Assigned task:
For the listing below, work out how many lines hold the word "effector" and give that number by itself.

——

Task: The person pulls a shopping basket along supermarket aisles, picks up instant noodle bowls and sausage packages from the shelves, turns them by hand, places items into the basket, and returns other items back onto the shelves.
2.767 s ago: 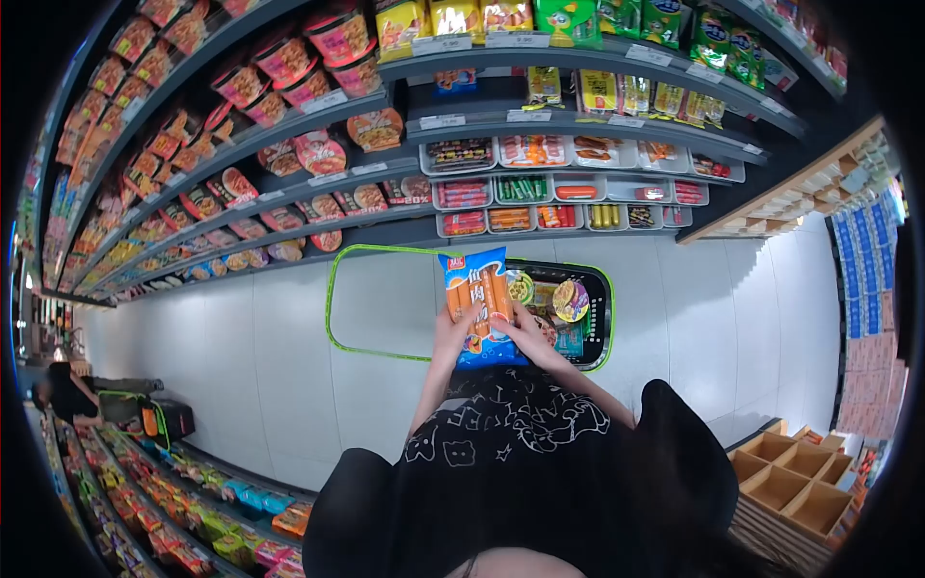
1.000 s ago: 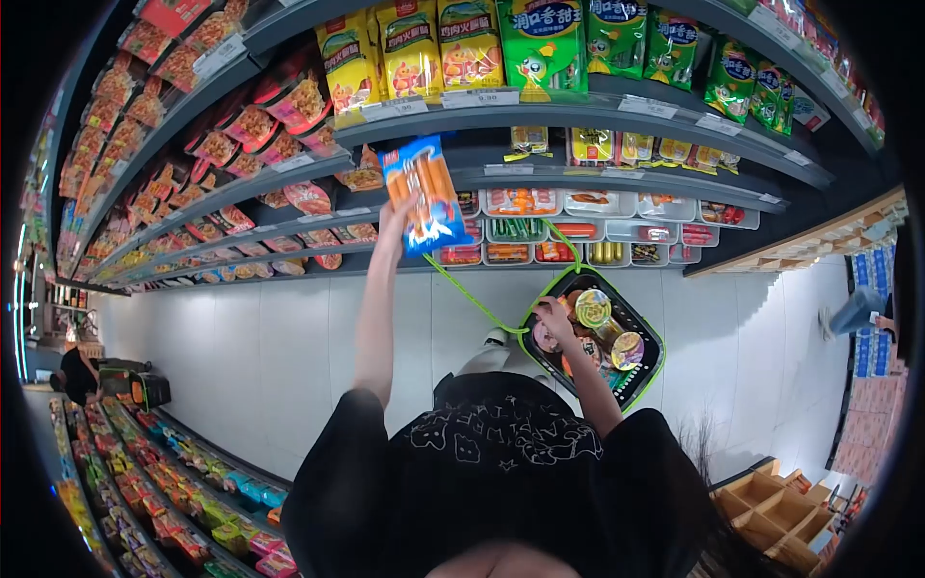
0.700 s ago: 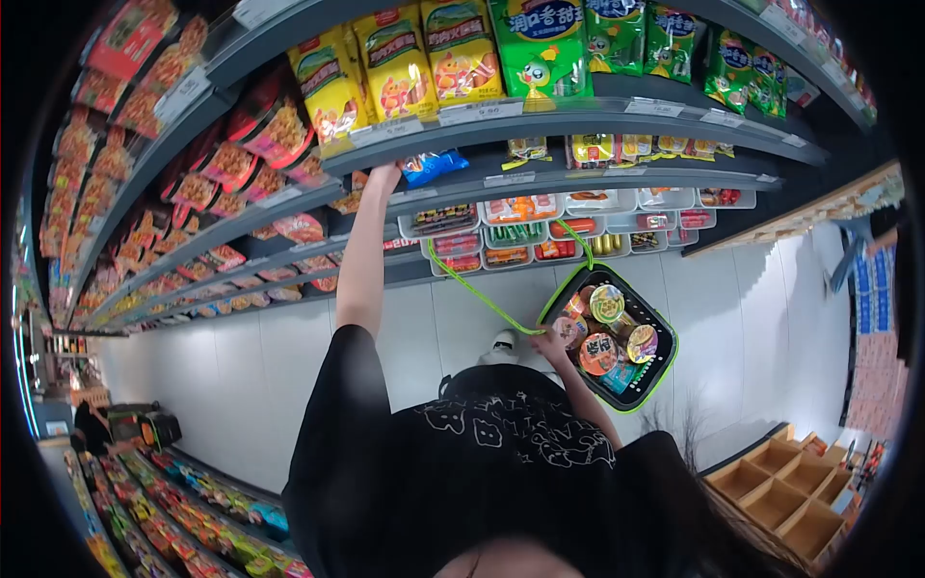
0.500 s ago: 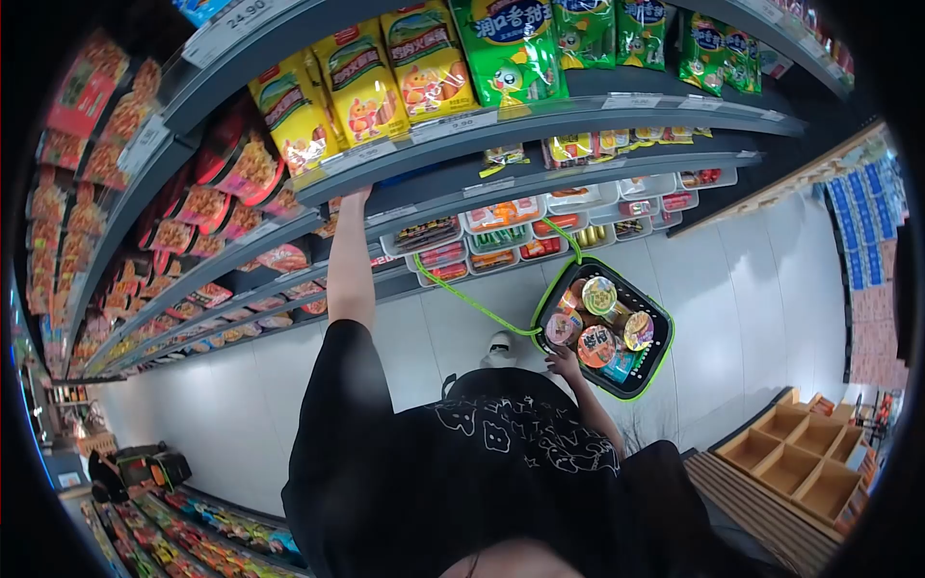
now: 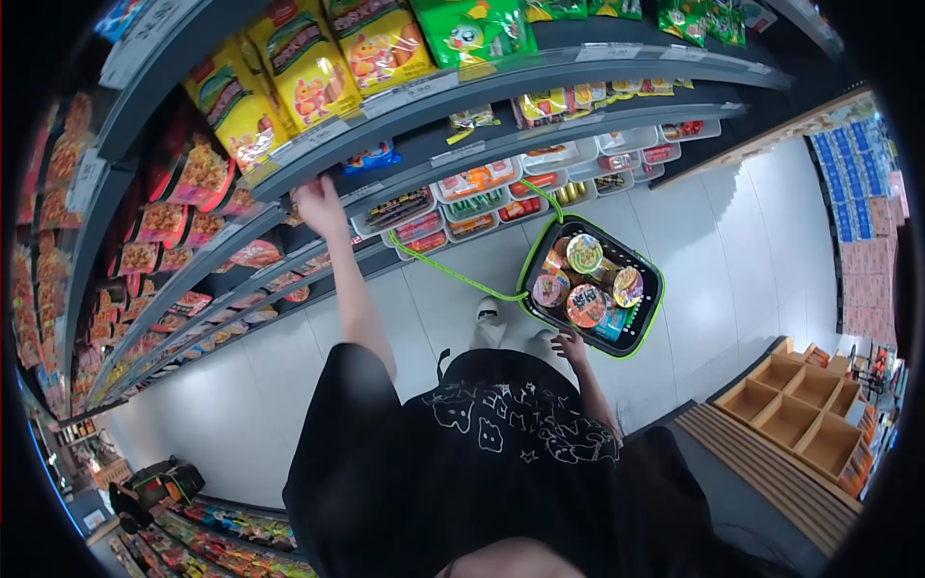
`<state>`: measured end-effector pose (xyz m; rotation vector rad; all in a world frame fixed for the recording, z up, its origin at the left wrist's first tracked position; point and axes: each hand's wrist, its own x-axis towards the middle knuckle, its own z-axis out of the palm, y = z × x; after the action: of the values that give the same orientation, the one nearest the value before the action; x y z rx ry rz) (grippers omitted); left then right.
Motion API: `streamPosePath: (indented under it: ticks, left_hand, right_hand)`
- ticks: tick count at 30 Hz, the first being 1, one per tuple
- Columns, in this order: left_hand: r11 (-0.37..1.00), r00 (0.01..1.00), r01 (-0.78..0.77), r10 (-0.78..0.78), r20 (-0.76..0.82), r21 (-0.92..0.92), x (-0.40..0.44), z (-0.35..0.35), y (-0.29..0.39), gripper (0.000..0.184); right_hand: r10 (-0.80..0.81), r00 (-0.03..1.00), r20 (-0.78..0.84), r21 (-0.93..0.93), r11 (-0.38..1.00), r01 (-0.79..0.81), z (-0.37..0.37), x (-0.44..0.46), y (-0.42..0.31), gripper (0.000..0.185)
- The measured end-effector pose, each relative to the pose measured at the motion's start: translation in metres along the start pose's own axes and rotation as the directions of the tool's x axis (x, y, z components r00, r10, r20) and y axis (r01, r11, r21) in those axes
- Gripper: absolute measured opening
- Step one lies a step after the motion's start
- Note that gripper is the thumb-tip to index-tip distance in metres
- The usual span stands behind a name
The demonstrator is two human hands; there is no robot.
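My left hand (image 5: 318,207) is at the lip of a grey shelf (image 5: 385,178), under the yellow snack bags (image 5: 308,72). Its fingers look apart and I see nothing in them, though the tips are partly hidden. A blue packet (image 5: 371,156) lies on that shelf, just right of the hand. My right hand (image 5: 570,345) hangs low by the near-left corner of a black shopping basket (image 5: 641,318) with a green rim, its fingers apart. Several cups with printed lids (image 5: 586,305) and other packs lie in the basket.
White bins of packaged snacks (image 5: 477,183) line the lowest shelf, close behind the basket's green handle (image 5: 453,276). Red noodle packs (image 5: 164,222) fill the shelves at left. A wooden compartment stand (image 5: 795,395) is at right. Blue cartons (image 5: 848,197) are stacked beyond.
My left hand has come out from under the shelf edge and shows more fully. The blue packet shows more clearly. The view has shifted, and the basket appears slightly higher and further left.
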<state>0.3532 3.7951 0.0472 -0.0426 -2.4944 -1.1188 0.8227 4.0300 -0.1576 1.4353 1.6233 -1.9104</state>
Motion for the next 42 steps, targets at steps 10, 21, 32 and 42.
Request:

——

Your solution:
2